The Sylphide shrugged her lily shoulders with a look of scorn. "Where is the Prince, and where is the palace, Major Pendennis?" she said. "I am ready. But there is no romance in the world now, no real affection."
"No, indeed," said the Major, with the most sentimental and simple air which he could muster.
"Not that I know anything about it," said Blanche, casting her eyes down, "except what I have read in novels."
"Of course not," Major Pendennis cried; "how should you, my dear young lady? and novels ain't true, as you remark admirably, and there is no romance left in the world. Begad, I wish I was a young fellow like my nephew."

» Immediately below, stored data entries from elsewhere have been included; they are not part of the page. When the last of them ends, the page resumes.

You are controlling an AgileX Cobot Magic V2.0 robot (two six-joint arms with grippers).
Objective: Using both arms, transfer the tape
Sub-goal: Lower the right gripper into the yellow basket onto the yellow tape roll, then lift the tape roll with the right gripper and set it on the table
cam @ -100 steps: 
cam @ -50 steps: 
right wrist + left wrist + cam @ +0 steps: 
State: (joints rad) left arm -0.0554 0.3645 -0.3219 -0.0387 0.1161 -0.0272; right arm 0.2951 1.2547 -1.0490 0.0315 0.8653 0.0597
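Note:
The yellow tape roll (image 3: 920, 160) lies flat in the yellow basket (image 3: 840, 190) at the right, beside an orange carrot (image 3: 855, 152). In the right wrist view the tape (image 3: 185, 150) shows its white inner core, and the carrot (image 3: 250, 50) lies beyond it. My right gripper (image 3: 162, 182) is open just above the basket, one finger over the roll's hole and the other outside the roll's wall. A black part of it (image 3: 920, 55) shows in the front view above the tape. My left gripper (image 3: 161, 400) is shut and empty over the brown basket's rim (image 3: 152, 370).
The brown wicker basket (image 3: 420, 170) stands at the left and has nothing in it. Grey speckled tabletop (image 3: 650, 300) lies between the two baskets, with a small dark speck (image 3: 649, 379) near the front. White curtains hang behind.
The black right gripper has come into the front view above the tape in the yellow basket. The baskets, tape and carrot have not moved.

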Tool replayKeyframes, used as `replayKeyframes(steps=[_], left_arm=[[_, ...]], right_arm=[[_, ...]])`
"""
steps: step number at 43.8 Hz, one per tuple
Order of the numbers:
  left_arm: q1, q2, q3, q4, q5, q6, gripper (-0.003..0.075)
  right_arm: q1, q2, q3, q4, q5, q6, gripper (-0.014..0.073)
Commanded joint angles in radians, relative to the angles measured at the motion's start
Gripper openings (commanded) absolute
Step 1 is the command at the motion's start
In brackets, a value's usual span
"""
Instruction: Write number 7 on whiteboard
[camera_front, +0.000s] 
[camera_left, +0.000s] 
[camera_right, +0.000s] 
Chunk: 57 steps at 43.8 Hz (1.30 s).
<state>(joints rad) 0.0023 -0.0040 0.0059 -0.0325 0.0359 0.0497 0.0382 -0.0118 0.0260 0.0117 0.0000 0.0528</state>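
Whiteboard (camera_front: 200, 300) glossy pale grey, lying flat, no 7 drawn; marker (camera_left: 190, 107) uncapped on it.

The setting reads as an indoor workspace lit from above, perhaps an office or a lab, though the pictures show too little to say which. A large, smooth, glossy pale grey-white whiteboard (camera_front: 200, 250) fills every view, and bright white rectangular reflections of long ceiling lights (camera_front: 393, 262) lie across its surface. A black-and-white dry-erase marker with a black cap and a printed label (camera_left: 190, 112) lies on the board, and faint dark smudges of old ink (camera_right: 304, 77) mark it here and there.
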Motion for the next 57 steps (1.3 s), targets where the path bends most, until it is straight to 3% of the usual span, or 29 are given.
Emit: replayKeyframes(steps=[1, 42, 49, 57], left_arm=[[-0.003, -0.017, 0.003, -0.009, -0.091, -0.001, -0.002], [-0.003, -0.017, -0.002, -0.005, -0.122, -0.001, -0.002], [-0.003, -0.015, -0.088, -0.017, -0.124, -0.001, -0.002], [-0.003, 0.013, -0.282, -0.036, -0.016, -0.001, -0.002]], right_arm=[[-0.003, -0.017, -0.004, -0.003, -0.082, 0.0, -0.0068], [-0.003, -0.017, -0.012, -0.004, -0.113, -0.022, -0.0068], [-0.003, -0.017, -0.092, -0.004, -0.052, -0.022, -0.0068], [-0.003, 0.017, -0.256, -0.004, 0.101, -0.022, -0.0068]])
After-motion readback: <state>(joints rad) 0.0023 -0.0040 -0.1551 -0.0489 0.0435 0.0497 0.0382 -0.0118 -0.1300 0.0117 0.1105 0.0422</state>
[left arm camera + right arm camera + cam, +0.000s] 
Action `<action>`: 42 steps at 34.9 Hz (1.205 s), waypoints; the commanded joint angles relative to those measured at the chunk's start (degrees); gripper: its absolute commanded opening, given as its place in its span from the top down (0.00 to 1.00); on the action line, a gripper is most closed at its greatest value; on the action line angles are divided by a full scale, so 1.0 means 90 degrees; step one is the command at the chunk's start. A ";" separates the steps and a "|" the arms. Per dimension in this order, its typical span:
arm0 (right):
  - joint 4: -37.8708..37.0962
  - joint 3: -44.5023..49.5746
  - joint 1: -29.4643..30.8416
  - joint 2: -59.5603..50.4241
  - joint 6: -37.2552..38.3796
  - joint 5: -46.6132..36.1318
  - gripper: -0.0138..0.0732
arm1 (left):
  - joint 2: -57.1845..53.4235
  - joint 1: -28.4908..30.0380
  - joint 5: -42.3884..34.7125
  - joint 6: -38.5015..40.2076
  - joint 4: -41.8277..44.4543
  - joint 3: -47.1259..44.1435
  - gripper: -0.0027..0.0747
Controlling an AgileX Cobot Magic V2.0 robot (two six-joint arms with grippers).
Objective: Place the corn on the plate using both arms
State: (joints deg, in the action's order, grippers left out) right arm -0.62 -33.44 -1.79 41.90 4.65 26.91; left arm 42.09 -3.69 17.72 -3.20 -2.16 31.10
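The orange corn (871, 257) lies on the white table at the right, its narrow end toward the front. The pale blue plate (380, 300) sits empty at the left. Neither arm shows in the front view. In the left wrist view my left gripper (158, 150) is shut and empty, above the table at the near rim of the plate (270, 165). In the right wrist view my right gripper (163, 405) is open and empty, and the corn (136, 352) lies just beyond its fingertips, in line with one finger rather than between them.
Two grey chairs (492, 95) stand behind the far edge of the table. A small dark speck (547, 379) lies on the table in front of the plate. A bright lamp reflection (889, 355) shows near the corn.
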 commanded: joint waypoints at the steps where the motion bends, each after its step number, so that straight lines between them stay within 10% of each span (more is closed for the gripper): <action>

"And what," continued Miss Amory, musing, "what are the men whom we see about at the balls every night—dancing guardsmen, penniless Treasury clerks—boobies! If I had my brother's fortune, I might have such an establishment as you promise me—but with my name, and with my little means, what am I to look to? A country parson, or a barrister in a street near Eussell Square, or a captain in a dragoon regiment, who will take lodgings for me, and come home from the mess tipsy and smelling of smoke like Sir Francis Clavering. That is how we girls are destined to end life. Oh, Major Pendennis, I am sick of London, and of balls, and of young dandies with their chin-tips, and of the insolent great ladies who know us one day and cut us the next—and of the world altogether. I should like to leave it and go into a convent, that I should. I shall never find anybody to understand me. And I live here as much alone in my family and in the world, as if I were in a cell locked up for ever. I wish there were Sisters of Charity here, and that I could be one and catch the plague, and die of it—I wish to quit the world. I am not very old: but I am tired, I have suffered so much—I've been so disillusionated—I'm weary, I'm weary—oh! that the Angel of Death would come and beckon me away!"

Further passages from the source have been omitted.